Who-wha-whic-huh? You're a chick who wants to be seen as a dude but you still have all your chick bits and you want to fuck straight dudes. Hell, I want to fuck you just out of sheer curiosity. Yes, I fully grasp the difference between transgendered and transexual - one is purely identity based, the other involves biological alteration. Still, I don't see any problem if you have the right holes and he has the right pegs. Just don't grow a moustache, okay? That's a deal breaker with pretty much all straight guys under the age of 70.


Isn't it a bit extreme to say that women and men can never be friends? What about best friends? Aren't there cases where (or people for whom) it can be completely platonic?
No. Yes. Dunno, maybe? Look, princess, it doesn't really matter if your friend wants to fuck you, just accept that fact that, just maybe, every night after you two laugh over coffee or go bowling together he's wanking off to thoughts of you. Guys don't discriminate about who they find sexually attractive based on anything short of biological relationships. Friends, colleagues, enemies, strangers in the street, Japanese cartoon characters, it doesn't matter. The only guaranteed platonic relationship involves mutual castration.
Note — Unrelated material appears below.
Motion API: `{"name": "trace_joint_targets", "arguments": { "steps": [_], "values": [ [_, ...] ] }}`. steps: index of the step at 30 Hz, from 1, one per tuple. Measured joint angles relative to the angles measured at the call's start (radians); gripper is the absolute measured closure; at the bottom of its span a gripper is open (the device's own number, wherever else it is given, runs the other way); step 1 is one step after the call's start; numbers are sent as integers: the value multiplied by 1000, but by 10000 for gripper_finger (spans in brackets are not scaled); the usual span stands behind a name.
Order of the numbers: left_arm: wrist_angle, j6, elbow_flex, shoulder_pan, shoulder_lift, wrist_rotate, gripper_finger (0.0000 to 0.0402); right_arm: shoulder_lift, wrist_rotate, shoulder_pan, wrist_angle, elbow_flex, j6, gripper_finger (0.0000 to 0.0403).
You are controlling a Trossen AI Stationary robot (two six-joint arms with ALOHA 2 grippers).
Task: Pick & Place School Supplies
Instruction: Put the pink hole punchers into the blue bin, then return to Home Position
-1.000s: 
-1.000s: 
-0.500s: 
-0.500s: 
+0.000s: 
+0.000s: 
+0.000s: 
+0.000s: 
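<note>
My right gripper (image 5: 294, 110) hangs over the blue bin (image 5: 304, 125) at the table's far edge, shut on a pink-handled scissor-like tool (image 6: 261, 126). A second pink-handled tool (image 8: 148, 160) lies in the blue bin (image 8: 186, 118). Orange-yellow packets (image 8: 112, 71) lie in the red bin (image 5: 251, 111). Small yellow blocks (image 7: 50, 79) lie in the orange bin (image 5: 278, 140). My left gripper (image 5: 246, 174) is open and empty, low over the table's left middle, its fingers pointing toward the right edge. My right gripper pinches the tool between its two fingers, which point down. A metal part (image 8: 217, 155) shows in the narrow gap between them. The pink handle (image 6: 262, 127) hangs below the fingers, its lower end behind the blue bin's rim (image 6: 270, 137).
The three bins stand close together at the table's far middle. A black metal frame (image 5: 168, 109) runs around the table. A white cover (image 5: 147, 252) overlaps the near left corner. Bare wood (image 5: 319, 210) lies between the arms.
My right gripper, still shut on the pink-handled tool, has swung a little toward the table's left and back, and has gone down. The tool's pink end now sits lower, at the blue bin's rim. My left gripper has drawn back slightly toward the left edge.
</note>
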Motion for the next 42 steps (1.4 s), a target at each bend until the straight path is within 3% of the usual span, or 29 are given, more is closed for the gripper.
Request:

Just be glad he's blowing into a sticky sock instead of your face and enjoy the friendship while you can.

Remember, it's unnatural for any of us to hang out with people we find subjectively ugly - there's a baseline of aesthetic tolerance we operate on in our personal lives because it's hard to be nauseous and friendly at the same time.  Any straight guy in your social circle rated you on his fuckability-meter the first time he met you.  Sure, your ranking in his head may rise or fall over time, but the fact is that you're on his list to begin with.  The thing is, you can still be best friends despite that knowledge.  Or because of it, because you also rated him, right?

Right.












Eeew!  Come on, people, none of this is any good to me!